Delhi is also part of several other multilateral forums that are perceived as anti-China and anti-Russia.

How Delhi plays its strategic autonomy in the next few months will very much influence the direction India-China ties take.

For now, it’s clear that India-US ties are at an all-time low. A Trump aide recently called the Russia-Ukraine conflict “Modi’s war”.

Delhi has also consistently denied that Trump played any role in the ceasefire between India and Pakistan in May – this has become a constant irritant for the US president.

Despite this, India has refrained from imposing retaliatory tariffs against the US and has left the door ajar for further negotiations.
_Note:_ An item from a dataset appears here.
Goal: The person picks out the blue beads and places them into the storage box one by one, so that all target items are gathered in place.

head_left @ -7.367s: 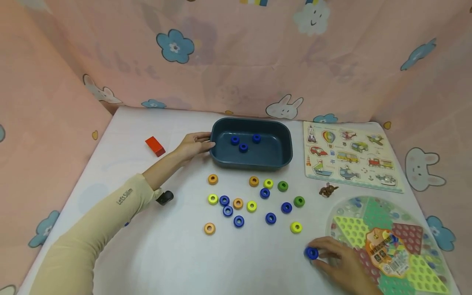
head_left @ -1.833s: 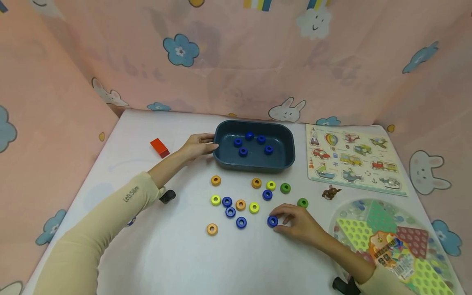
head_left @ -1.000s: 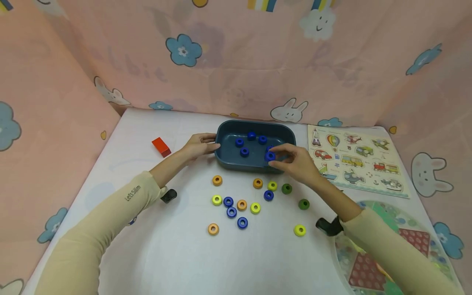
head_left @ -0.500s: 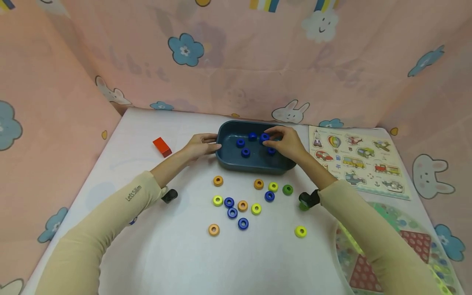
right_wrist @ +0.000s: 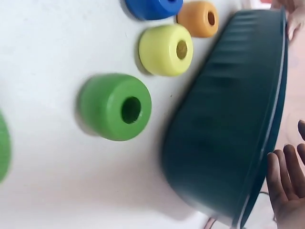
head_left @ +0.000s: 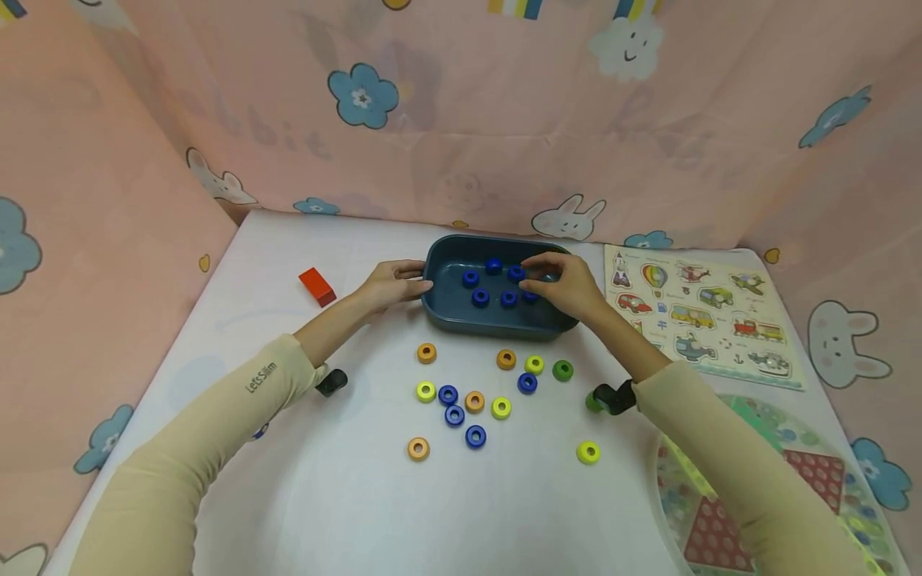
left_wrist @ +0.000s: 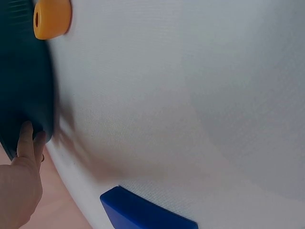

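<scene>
A dark teal tray (head_left: 497, 326) stands at the back of the table, with several blue ring beads (head_left: 480, 298) inside. My left hand (head_left: 389, 286) rests against its left end, thumb at the rim; straight fingers show on the tray wall in the left wrist view. My right hand (head_left: 569, 286) hovers over the tray's right part with fingers and thumb apart. A blue bead (head_left: 516, 274) sits right at its fingertips, and another blue bead (head_left: 508, 298) lies just nearer. In the right wrist view the right fingers (right_wrist: 286, 171) show beside the rim, holding nothing.
Orange, yellow, green and blue beads (head_left: 475, 437) lie scattered before the tray. To the left is a red block (head_left: 317, 286). A picture puzzle board (head_left: 709, 316) lies at right; a round game board (head_left: 720, 536) is partly under the right sleeve.
My right hand picked up a blue bead from the table, carried it over the tray and let it go inside. The tray has gained several blue beads. My left hand stays at the rim.
</scene>
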Available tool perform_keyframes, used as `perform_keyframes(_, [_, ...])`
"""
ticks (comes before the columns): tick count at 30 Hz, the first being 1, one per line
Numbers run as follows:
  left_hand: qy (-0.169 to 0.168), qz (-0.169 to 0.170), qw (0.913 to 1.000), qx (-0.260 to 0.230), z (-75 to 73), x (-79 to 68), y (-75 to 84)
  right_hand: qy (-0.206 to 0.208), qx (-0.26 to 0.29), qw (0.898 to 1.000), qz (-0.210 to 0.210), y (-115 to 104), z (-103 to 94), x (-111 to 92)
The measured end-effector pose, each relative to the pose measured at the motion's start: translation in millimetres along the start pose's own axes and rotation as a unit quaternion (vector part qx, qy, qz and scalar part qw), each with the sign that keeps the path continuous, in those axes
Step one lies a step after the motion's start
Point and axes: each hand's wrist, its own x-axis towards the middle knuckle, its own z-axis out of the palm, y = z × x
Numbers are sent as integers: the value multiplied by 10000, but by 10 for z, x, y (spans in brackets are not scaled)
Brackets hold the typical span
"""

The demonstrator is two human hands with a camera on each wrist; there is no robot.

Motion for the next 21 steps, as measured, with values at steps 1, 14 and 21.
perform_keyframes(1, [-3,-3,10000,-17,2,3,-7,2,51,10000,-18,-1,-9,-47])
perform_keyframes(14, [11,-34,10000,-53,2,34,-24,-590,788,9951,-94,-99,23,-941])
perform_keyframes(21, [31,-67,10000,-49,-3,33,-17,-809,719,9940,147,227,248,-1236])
After all, the US is India’s biggest trading partner.

Will going closer to China help India’s negotiations with the US or will it have the opposite impact?

This is the question that will likely dominate geopolitical discussions in Delhi and beyond in the coming months.

Hindustan Times via Getty Images File picture from 2020 showing men in New Delhi wearing white kurtas, jeans and shirts burning print-outs of Xi Jinping's portrait and the Chinese flagHindustan Times via Getty Images

Tensions ran high following the Galwan Valley incident in 2020 – but they have since cooled down somewhat

The view from China

When Xi Jinping met Narendra Modi he used what has become his favourite catchphrase for China-India relations: “The dragon and the elephant should come together”.

During “this period of transformation,” he added that it was vital for the world’s most populous nations to be friends and good neighbours.

In a case of spectacular timing, Prime Minister Modi’s visit has coincided with Donald Trump’s tariffs of up to 50% on India exports to the US.

This represents quite a hit on the country’s economy so New Delhi would be looking around for other business partners.

Look no further than right here, Xi may well say, as his administration attempts to rebuild from the wreckage of China-India relations following years of tension between the two.

And, if their official readouts are anything to go by, Modi’s attendance at the Tianjin Summit of the Shanghai Cooperation Organisation seems to have paid off.

His published comments to Xi were much more specific than the those coming the other way.

There is now a very good window for Beijing and New Delhi to repair their strained relationship.

China’s leader knows that Donald Trump’s tariff onslaught is pushing India away from the United States and that this great economic rival needs other partnerships.

Considerable obstacles remain.

They include China’s backing of India’s key rival Pakistan; interaction of all types has been in the doldrums; angry rhetoric from both governments (over many years) has created a climate of suspicion between the Asian heavyweights and their high-mountain border dispute has stirred nationalist sentiment on both sides of the frontier.

However, with the latter of these, this meeting would appear to confirm that pressure has already eased.

Last Thursday China’s Defence Ministry spokesman was talking up the success of discussions between the representatives of China and India aimed at stopping the clashes along their disputed border.

He spoke of “win-win cooperation” and celebrating the 75th anniversary of ties between the two nations.

Xi also knows that the symbolism of having Modi in China right now is considerable, that images of them shaking hands and standing side-by-by side – as the Trump tariffs on India kick in – can be a powerful propaganda tool which is made even more significant by the fact that this is a multilateral gathering.

The two will not only be joined by Vladimir Putin but by the other SCO governments like Turkey (a member of Nato), Saudi Arabia (a key US ally), Iran (a key enemy of the US) as well as Qatar, Egypt and Pakistan.

And all of this in the days before Beijing holds a massive display of military might with a parade through the heart of the capital.